Amylase

Overview:

Work-up for abdominal pain, epigastric tenderness, nausea, and vomiting. Such findings characterize acute pancreatitis as well as acute surgical emergencies such as gastrointestinal perforation (eg, peptic ulcer with perforation) or bowel infarct. Amylase is used in the differential diagnosis of acute or chronic pancreatitis, which may or may not in an individual be related to alcoholism. Hypercalcemia related to pancreatitis is described with hyperparathyroidism and other entities. About 80% of subjects with acute pancreatitis have increased serum amylase within 24 hours.1

Poor specificity. Oxalate or citrate depress results. Lipemic sera (hypertriglyceridemia) may contain inhibitors which falsely depress results. About 20% of patients with acute pancreatitis have abnormal lipids. Normal serum amylase may occur in pancreatitis, especially relapsing and chronic pancreatitis. (Subjects in whom pseudocysts complicate chronic pancreatitis often do have elevations of the pancreatic enzymes.) The entire pancreas can be destroyed in pancreatitis; in such cases serum amylase will derive from other structures (eg, the salivary glands). Urine amylase increases often persist longer than do those of serum. High levels in alcoholics, in pregnancy and in diabetic ketoacidosis are of salivary rather than pancreatic origin. Salivary type amylase makes up about 60% of the enzyme, while it is the pancreatic fraction that is of clinical interest.2 The expression “salivary amylase” includes other nonpancreatic sources of the enzyme. Serum amylase is cleared by renal excretion. Serum amylase may increase one to two times upper limit of normal in renal failure without diagnostic significance. In such cases, urine amylase is normal or low.

Causes of high serum amylase include acute pancreatitis, pancreatic pseudocyst, pancreatic ascites, pancreatic abscess, neoplasm in or adjacent to pancreas, trauma to pancreas, and common duct stones.

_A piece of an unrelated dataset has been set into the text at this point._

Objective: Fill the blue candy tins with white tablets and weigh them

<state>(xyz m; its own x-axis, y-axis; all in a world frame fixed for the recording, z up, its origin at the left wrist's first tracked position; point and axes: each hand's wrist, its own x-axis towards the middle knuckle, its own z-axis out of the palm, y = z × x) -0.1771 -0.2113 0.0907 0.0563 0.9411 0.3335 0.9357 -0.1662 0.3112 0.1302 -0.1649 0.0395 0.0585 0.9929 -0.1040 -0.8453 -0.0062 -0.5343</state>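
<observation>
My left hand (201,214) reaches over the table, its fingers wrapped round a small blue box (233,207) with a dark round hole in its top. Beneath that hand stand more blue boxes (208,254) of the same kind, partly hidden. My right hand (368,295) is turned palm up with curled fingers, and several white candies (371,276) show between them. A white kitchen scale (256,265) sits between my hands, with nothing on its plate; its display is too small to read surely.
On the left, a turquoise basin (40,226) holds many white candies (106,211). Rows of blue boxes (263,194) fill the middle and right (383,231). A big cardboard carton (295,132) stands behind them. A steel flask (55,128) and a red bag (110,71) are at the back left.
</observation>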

Nonpancreatic causes of hyperamylasemia include inflammatory salivary lesions (eg, mumps), perforated peptic ulcer involving pancreas or not, intestinal obstruction and infarction, afferent loop syndrome, biliary tract disease including stones, aortic aneurysm, peritonitis, acute appendicitis, cerebral trauma, burns and traumatic shock, the postoperative state (with and without pancreatitis), diabetic ketoacidosis, and extrapancreatic carcinomas (especially of esophagus, lung, ovary). Amylase levels more than 25-fold the upper limit of normal are often found when metastatic tumors produce ectopic amylase. Such levels are higher than those usually found in cases of pancreatitis.3 In renal insufficiency amylase is usually not more than three times the upper limit of normal. Moderate increases may be reported in normal pregnancy. Increases may be found with tubo-ovarian abscess, ruptured ectopic pregnancy, macroamylasemia, and with a substantial number of drugs, including morphine. Relationships between pancreatitis and hyperlipidemias types I, IV, and V are described. Amylasemia may be associated with hyperparathyroidism.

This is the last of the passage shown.